- _Exercise brief_
Repeat every record below exactly, but leave out any pictures.
(Materials provided)
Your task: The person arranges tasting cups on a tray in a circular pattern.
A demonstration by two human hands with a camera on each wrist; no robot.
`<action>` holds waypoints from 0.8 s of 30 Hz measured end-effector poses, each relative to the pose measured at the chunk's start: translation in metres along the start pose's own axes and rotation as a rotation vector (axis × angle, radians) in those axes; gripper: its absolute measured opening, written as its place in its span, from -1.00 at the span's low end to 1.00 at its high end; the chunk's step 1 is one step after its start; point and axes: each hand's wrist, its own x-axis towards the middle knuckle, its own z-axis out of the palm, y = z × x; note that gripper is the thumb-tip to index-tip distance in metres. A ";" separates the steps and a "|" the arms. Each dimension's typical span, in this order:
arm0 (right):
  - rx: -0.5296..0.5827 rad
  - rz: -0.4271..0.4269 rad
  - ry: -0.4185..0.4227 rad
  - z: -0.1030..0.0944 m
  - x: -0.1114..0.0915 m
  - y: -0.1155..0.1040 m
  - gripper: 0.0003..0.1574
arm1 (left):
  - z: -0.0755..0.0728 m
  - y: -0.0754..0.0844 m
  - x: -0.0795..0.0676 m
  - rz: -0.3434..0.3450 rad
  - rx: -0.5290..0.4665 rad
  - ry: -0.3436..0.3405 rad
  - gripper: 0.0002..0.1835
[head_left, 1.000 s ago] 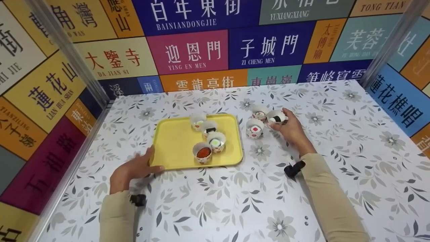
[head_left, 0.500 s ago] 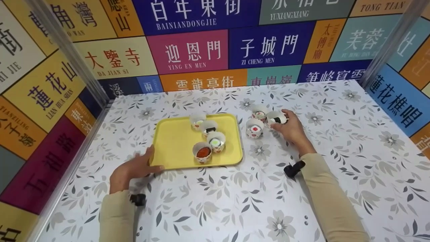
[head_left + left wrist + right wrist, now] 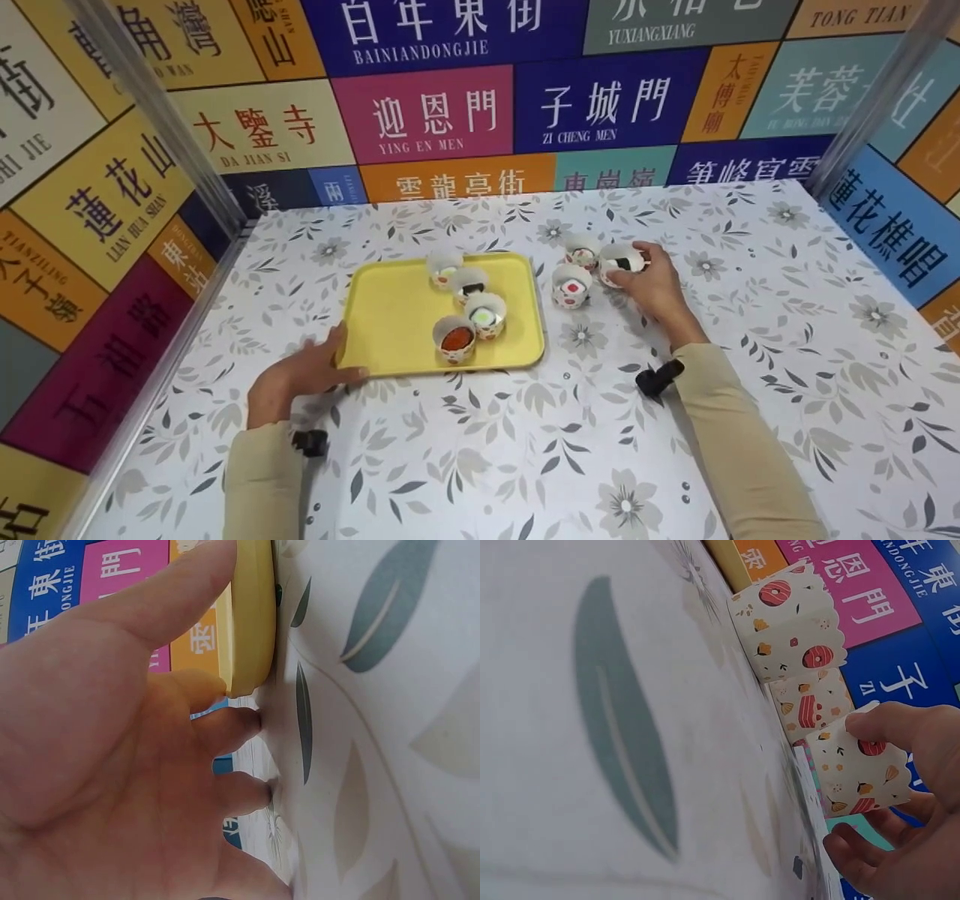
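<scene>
My right hand (image 3: pixel 656 289) pinches the rim of a patterned paper baking cup (image 3: pixel 612 274) between thumb and fingers. A white piece with a black band, like sushi, lies inside it. In the right wrist view the held cup (image 3: pixel 859 772) appears upright at the table surface; whether it touches is unclear. Two similar cups stand beside it, one with a red-and-white piece (image 3: pixel 573 288) and one farther back (image 3: pixel 581 251). My left hand (image 3: pixel 304 375) holds the near left corner of a yellow tray (image 3: pixel 390 322), thumb along the front edge (image 3: pixel 251 622), other fingertips at the table.
Several filled baking cups stand on the tray's right half; the nearest holds an orange-red piece (image 3: pixel 456 341). The table has a floral cover (image 3: pixel 480 450). Colourful lettered panels (image 3: pixel 420 112) rise behind it, with clear posts (image 3: pixel 862 97) at the back corners.
The head view has shifted very slightly. Both hands, the tray and the cups keep practically the same places.
</scene>
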 end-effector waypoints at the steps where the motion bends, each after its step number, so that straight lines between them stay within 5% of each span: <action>1: 0.003 -0.001 0.006 0.000 -0.001 -0.001 0.05 | 0.000 0.000 0.000 -0.001 0.000 -0.001 0.17; 24: 0.005 -0.044 0.047 0.006 -0.015 -0.034 -0.01 | 0.000 0.001 0.001 -0.012 -0.006 0.002 0.19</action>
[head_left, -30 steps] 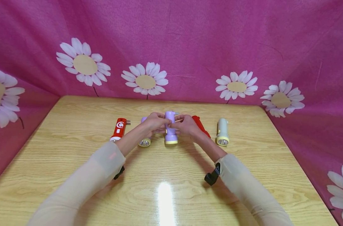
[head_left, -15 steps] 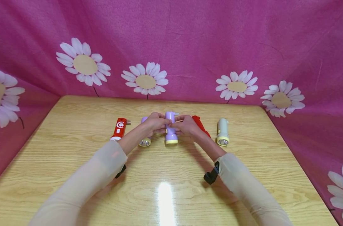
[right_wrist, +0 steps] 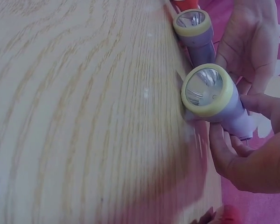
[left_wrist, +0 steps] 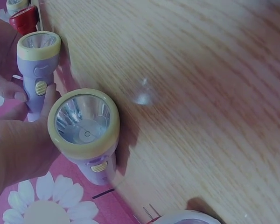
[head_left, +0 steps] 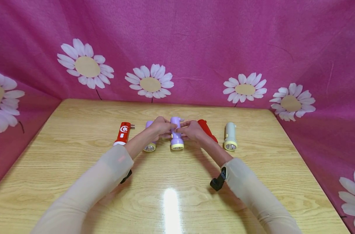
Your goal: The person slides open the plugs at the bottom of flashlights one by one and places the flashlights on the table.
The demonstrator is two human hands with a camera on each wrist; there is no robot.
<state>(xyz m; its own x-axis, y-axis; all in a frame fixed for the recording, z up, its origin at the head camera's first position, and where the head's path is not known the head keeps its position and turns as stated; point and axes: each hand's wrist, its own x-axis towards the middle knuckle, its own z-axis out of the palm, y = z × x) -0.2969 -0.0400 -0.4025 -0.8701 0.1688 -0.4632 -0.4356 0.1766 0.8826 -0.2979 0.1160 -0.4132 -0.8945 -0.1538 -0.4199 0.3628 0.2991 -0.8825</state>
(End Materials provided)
- _The completed task_
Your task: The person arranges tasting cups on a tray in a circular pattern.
A demonstration by two human hands with a camera on each wrist; no robot.
`<action>` holds waypoints from 0.8 s of 30 Hz measured end-effector poses, each relative to the pose measured at the chunk's start: translation in metres along the start pose's own axes and rotation as a rotation vector (axis × angle, radians) in those axes; gripper: its absolute measured opening, written as its place in its span, from -1.00 at the span's low end to 1.00 at its high end; the chunk's step 1 is one step after its start; point and axes: each hand's wrist, its own x-axis towards the middle knuckle, its own z-axis out of the palm, y = z × x; note that gripper is the thumb-tip to index-tip distance in metres. A ";" separates the steps and a "|" the arms. Each dimension's typical span, in this order:
arm0 (right):
  - rx: -0.5296..0.5827 rad
  - rz: -0.4271..0.4269 rad
  - ry: -0.4185..0.4227 rad
  - z: -0.1030..0.0944 m
  - x: -0.1114..0.0915 m
  - y: -0.1155..0.1040 m
  - gripper: 0.0003..0.1574
arm1 (left):
  - z: -0.0755..0.0728 m
  - y: -0.0754..0.0844 m
  - x: -0.0795..0.0676 m
  - rz: -0.3434..0.3450 rad
  - rx: -0.5290..0.4665 rad
  - ry: -0.3436..0.3405 rad
  - gripper: 0.0002..0.1835
[head_left, 1.000 s ago] 
[head_left, 0.500 s ago] 
[head_left + left wrist + right wrist, now] 
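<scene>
My right hand (image 3: pixel 656 289) pinches the rim of a patterned paper baking cup (image 3: pixel 612 274) between thumb and fingers. A white piece with a black band, like sushi, lies inside it. In the right wrist view the held cup (image 3: pixel 859 772) appears upright at the table surface; whether it touches is unclear. Two similar cups stand beside it, one with a red-and-white piece (image 3: pixel 573 288) and one farther back (image 3: pixel 581 251). My left hand (image 3: pixel 304 375) holds the near left corner of a yellow tray (image 3: pixel 390 322), thumb along the front edge (image 3: pixel 251 622), other fingertips at the table.
Several filled baking cups stand on the tray's right half; the nearest holds an orange-red piece (image 3: pixel 456 341). The table has a floral cover (image 3: pixel 480 450). Colourful lettered panels (image 3: pixel 420 112) rise behind it, with clear posts (image 3: pixel 862 97) at the back corners.
The head view has shifted very slightly. Both hands, the tray and the cups keep practically the same places.
</scene>
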 end-effector waypoints at the steps where the motion bends, each after its step number, so that straight lines between them stay within 5% of each span: <action>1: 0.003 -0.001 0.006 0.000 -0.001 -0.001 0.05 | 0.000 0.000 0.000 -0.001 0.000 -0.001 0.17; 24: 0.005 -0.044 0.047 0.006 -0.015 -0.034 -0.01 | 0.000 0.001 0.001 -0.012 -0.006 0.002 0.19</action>
[head_left, -30 steps] 
[head_left, -15 steps] 
[right_wrist, +0 steps] 
[left_wrist, +0 steps] 
[head_left, +0 steps] 
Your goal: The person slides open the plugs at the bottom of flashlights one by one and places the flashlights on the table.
The demonstrator is two human hands with a camera on each wrist; there is no robot.
<state>(xyz m; its own x-axis, y-axis; all in a frame fixed for the recording, z up, its origin at the head camera's first position, and where the head's path is not known the head keeps its position and turns as stated; point and axes: each hand's wrist, its own x-axis towards the middle knuckle, its own z-axis out of the palm, y = z × x) -0.2969 -0.0400 -0.4025 -0.8701 0.1688 -0.4632 -0.4356 0.1766 0.8826 -0.2979 0.1160 -0.4132 -0.8945 -0.1538 -0.4199 0.3628 0.2991 -0.8825</state>

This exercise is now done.